*THE PROBLEM*.
Output exactly, with nothing added, the entries from the first line through the line with "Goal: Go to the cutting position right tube".

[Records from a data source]
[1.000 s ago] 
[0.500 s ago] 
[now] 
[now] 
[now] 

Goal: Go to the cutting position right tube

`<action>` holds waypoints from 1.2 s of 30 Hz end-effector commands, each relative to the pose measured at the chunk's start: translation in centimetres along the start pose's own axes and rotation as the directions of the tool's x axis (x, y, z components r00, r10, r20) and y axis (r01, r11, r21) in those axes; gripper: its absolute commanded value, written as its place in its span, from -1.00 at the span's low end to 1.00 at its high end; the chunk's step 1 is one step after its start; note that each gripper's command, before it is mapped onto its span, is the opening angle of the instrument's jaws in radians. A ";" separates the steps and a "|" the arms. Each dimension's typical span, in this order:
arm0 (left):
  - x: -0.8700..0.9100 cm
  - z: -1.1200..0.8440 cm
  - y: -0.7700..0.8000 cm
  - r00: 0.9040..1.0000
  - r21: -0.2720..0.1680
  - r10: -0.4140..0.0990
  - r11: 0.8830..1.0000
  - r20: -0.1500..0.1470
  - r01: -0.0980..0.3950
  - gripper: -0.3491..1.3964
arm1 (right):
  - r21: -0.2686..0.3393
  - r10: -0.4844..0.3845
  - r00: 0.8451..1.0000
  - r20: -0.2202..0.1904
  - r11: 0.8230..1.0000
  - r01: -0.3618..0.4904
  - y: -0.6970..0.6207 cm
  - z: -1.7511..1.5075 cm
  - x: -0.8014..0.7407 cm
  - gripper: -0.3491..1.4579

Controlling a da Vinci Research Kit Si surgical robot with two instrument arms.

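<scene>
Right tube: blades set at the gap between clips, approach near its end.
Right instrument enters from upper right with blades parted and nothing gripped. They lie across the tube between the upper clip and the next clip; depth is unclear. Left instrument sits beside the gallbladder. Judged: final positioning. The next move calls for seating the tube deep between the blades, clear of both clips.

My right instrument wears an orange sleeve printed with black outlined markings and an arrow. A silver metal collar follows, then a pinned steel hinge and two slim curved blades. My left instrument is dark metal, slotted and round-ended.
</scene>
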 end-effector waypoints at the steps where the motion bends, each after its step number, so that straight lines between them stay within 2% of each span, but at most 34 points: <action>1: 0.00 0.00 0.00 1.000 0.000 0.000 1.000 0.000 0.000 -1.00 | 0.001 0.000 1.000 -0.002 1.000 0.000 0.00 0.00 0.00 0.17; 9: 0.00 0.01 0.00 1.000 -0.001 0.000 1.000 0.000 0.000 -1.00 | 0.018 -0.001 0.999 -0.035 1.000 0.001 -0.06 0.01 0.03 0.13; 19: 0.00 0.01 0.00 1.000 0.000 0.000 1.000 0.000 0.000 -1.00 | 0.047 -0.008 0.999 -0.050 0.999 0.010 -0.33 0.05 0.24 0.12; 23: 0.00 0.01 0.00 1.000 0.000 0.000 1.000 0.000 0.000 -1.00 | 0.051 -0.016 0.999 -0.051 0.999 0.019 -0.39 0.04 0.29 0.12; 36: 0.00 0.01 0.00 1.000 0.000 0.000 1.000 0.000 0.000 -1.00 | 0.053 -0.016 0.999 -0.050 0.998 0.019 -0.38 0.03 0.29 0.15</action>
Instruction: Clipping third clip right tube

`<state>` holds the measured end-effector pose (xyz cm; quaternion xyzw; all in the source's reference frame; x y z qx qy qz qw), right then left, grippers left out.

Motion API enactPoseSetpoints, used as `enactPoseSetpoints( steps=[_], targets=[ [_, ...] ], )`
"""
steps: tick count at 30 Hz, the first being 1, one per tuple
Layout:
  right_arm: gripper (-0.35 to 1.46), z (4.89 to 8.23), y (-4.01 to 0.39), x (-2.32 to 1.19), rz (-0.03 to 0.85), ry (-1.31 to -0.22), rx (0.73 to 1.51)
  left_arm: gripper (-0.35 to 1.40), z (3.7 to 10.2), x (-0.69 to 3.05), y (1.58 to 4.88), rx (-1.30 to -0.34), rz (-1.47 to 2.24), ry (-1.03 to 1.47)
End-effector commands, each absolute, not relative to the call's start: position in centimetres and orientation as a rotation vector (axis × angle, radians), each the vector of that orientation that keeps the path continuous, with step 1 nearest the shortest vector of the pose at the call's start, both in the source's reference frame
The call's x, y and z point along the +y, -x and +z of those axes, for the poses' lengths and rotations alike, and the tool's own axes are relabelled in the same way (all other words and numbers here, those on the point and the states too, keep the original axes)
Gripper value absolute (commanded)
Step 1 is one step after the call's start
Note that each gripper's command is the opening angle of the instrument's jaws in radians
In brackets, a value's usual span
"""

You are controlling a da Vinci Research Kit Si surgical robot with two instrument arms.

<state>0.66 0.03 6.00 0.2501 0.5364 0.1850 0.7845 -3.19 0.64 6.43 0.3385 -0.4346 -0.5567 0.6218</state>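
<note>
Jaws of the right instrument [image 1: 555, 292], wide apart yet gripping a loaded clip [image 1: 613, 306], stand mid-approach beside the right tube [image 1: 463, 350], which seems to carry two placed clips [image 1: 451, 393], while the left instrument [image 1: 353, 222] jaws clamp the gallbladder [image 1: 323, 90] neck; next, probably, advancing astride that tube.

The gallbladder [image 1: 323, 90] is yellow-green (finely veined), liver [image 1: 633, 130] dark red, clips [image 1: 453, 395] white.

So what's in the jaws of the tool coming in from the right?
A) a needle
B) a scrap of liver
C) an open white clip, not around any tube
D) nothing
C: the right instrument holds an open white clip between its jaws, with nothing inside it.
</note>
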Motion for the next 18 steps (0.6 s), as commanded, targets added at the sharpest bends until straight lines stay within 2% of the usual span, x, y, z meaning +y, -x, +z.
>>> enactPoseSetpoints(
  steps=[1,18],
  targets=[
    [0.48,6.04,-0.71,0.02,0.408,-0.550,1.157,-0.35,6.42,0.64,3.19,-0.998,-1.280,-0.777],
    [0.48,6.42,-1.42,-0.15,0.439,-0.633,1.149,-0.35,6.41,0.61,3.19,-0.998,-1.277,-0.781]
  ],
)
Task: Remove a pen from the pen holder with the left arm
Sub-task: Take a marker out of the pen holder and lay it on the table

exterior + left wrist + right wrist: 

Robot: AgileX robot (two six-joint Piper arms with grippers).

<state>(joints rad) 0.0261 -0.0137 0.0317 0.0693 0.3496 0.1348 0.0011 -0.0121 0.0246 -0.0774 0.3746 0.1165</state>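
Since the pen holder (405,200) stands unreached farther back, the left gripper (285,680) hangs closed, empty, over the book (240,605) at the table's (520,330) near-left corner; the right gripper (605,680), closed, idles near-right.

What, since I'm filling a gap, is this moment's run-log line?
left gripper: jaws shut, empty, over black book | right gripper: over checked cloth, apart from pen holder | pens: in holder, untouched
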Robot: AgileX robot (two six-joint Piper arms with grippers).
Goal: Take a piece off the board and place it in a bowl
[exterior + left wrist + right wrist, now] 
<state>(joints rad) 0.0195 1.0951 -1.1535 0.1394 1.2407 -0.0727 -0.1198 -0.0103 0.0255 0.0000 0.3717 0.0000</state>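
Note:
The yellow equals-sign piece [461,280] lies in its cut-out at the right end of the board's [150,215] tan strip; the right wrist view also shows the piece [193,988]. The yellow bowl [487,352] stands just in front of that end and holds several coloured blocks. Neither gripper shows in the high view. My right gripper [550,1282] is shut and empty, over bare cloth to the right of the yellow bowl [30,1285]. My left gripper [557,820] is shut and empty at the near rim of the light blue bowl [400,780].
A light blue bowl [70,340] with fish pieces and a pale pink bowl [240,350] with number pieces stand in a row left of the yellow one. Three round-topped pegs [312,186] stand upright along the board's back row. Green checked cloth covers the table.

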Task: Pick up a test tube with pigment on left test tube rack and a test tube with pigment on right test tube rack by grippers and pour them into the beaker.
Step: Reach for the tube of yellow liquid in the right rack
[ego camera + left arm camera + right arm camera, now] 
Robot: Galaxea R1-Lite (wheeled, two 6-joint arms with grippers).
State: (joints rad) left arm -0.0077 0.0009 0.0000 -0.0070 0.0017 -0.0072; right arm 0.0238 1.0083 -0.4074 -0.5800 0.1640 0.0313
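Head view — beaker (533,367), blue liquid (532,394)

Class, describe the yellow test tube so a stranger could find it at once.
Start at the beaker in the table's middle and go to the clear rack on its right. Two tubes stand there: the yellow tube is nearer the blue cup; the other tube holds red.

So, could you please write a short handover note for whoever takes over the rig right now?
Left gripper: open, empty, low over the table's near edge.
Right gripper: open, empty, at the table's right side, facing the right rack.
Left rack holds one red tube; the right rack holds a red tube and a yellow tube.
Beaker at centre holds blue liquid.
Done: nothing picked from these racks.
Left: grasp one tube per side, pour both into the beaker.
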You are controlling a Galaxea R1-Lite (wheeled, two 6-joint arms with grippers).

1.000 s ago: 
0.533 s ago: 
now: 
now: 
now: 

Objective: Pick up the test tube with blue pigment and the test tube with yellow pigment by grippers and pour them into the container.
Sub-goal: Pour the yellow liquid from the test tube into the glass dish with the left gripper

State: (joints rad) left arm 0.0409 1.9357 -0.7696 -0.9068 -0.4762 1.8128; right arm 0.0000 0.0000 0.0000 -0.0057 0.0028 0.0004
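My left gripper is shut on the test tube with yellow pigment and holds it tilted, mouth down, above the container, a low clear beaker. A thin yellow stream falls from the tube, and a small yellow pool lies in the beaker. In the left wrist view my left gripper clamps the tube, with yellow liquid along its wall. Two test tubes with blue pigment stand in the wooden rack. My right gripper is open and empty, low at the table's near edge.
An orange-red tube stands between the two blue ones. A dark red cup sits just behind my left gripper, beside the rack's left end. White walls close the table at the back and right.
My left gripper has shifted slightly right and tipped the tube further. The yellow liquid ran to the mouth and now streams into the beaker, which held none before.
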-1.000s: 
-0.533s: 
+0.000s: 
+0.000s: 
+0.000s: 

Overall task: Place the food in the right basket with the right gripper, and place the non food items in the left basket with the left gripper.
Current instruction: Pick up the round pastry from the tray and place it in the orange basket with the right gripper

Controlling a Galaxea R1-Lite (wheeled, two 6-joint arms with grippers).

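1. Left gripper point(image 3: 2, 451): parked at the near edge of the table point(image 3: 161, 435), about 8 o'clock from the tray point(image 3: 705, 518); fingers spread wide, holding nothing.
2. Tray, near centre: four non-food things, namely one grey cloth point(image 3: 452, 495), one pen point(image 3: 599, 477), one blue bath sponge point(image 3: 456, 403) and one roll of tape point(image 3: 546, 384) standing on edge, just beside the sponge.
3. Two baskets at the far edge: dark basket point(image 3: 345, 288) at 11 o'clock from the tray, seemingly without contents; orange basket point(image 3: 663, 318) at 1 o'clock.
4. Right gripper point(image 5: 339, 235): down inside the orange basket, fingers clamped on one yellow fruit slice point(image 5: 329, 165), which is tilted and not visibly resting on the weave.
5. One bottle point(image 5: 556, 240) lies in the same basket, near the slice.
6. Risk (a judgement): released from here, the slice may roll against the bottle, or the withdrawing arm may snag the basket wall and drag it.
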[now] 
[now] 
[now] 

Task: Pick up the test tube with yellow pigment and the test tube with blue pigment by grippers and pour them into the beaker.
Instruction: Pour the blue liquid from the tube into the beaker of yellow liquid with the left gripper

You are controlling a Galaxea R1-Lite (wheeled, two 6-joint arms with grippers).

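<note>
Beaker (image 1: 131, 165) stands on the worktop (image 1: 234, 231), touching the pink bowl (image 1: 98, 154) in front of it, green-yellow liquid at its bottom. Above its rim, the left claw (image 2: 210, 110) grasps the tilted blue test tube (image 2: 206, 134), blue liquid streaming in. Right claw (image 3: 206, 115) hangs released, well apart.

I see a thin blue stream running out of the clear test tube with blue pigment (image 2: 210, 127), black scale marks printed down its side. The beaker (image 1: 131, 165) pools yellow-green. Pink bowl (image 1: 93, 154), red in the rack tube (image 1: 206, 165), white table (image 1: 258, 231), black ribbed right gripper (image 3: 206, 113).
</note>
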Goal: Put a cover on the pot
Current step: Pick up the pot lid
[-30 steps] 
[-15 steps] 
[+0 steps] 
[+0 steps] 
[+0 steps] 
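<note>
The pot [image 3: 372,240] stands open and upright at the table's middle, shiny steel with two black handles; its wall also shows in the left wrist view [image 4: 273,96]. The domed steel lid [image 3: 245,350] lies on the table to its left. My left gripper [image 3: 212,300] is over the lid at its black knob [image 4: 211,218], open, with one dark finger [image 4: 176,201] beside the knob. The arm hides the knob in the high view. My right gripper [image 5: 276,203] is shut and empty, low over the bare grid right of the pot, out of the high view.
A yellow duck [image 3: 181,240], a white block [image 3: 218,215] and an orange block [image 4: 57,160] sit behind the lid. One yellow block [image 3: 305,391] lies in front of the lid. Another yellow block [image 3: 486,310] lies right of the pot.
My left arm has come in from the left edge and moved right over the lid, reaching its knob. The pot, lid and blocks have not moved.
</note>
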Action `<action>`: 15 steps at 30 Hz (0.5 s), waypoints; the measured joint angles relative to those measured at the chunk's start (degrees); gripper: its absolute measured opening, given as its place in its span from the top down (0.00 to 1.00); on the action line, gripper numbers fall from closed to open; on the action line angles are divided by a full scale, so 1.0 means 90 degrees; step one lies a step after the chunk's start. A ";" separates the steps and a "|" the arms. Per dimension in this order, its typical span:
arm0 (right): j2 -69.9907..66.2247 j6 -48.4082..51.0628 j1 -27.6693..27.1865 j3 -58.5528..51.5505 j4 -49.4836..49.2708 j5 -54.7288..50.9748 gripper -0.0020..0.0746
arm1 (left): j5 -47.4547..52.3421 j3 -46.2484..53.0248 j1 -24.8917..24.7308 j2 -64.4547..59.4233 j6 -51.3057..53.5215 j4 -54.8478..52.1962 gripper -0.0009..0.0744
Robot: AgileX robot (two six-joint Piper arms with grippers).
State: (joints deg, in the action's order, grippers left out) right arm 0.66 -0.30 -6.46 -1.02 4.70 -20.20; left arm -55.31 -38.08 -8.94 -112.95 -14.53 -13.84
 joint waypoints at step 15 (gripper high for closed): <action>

*OUTPUT FOR THIS TASK*.
[1.000 s ago] 
[0.500 s ago] 
[now] 
[now] 
[now] 

Goal: Go to the cutting position right tube

No more output is needed for this exercise.